Phrynobatrachus uzungwensis
- Conservation status: Near Threatened (IUCN 3.1)

Scientific classification
- Kingdom: Animalia
- Phylum: Chordata
- Class: Amphibia
- Order: Anura
- Family: Phrynobatrachidae
- Genus: Phrynobatrachus
- Species: P. uzungwensis
- Binomial name: Phrynobatrachus uzungwensis Grandison and Howell, 1983

= Phrynobatrachus uzungwensis =

- Authority: Grandison and Howell, 1983
- Conservation status: NT

Species of amphibian

Phrynobatrachus uzungwensis is a species of frogs in the family Phrynobatrachidae. It is endemic to eastern Tanzania and is known from the Udzungwa, Uluguru, Nguu, and Nguru Mountains. Common names Ukinga puddle frog and Udzungwa puddle frog have been coined for this species.

==Description==
Adult males measure 16–21 mm and adult females 21–25 mm in snout–vent length. The body is stocky. The snout is slightly pointed. The tympanum is inconspicuous. The toes are broadly webbed. The finger and toe tips are expanded and have circummarginal grooves. The dorsum has rich, reddish brown colouration. A large, red or orange transverse zone between the arm insertions across the shoulders may be present; it is bordered by a darker brown or blackish transverse band. Additional patterning may include a dark interorbital band or inverted triangle, and chevrons or dark transverse bands at the level of the axillae. A pale area in front of the interorbital band and a pale spot between the shoulders are often evident. The limbs have crossbars, except for the upper arms. The upper arms are orange and the tips of the digits are bright red. The lower jaw is blackish. Males have an unpigmented vocal sac and more white spines on the gular skin.

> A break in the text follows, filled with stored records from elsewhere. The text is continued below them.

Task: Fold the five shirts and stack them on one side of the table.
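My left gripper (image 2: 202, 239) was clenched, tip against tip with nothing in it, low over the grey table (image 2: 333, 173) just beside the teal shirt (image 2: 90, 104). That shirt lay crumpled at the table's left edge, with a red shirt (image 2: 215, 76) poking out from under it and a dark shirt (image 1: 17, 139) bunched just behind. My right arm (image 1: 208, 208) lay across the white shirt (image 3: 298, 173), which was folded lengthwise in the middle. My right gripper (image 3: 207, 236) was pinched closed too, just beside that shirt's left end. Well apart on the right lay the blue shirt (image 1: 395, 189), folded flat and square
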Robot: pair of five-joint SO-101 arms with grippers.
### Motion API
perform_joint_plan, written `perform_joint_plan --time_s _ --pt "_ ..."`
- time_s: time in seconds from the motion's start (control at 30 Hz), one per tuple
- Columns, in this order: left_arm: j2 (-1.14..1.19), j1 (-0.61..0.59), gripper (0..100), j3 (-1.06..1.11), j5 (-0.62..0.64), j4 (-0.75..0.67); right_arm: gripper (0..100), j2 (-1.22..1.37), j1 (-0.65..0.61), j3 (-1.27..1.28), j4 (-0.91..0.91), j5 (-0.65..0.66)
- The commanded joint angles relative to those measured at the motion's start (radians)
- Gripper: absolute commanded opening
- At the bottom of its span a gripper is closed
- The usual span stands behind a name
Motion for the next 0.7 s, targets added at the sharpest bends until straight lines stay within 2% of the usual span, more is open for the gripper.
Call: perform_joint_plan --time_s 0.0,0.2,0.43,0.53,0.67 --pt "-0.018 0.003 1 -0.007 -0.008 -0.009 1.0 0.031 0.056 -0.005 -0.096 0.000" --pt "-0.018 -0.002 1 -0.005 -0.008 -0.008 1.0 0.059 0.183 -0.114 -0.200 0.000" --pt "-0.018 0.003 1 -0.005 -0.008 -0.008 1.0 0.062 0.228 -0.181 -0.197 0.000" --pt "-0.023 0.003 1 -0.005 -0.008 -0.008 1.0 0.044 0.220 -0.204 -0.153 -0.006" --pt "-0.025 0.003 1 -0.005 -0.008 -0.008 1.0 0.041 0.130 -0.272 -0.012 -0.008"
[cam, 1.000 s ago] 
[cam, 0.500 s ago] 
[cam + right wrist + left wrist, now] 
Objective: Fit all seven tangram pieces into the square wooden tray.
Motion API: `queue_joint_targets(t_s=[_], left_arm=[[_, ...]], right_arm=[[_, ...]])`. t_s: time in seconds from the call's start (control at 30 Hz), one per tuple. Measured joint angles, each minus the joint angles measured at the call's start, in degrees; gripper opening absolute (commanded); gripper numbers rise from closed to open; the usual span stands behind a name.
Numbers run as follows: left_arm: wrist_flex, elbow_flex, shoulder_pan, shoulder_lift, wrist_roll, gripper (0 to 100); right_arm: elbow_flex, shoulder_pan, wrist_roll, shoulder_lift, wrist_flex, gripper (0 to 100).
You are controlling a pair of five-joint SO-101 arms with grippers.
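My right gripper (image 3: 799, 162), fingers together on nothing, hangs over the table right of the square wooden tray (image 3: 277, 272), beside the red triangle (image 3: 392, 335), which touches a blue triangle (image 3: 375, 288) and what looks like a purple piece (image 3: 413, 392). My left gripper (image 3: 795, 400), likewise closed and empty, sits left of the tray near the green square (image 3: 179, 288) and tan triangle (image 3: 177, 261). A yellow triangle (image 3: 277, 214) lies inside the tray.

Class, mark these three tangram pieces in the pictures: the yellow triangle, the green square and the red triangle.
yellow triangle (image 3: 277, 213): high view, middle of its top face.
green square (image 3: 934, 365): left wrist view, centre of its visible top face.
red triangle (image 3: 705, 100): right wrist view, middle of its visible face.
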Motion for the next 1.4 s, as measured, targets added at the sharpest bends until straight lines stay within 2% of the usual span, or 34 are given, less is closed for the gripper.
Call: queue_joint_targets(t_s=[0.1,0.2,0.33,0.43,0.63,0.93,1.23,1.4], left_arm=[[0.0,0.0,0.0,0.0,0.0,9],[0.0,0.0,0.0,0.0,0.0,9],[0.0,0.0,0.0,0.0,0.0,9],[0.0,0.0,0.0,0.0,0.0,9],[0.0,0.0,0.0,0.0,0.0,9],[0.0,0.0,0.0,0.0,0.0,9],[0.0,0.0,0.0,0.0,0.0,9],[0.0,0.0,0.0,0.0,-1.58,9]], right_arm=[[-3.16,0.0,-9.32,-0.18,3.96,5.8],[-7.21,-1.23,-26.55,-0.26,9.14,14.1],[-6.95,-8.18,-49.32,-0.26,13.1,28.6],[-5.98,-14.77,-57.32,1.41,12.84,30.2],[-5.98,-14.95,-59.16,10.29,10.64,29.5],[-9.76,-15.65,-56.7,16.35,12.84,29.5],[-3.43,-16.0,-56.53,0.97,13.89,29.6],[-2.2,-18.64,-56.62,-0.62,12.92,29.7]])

==Habitat and conservation==
Phrynobatrachus uzungwensis lives in submontane and montane forests at elevations generally higher than 900 m above sea level. It is associated with mountain streams, its probable breeding habitat. The types were found in vegetation just above the ground, on rocks, and in a small pool of water close to a stream; the last micro-habitat included an amplexant pair.

While Phrynobatrachus uzungwensis is locally abundant within suitable habitat, it is negatively affected by the loss of its forest habitat resulting from agriculture, logging, fire, and human settlements. It has been recorded in the Udzungwa Mountains National Park and in the Uluguru North, Nguru South, and Kanga Forest Reserves.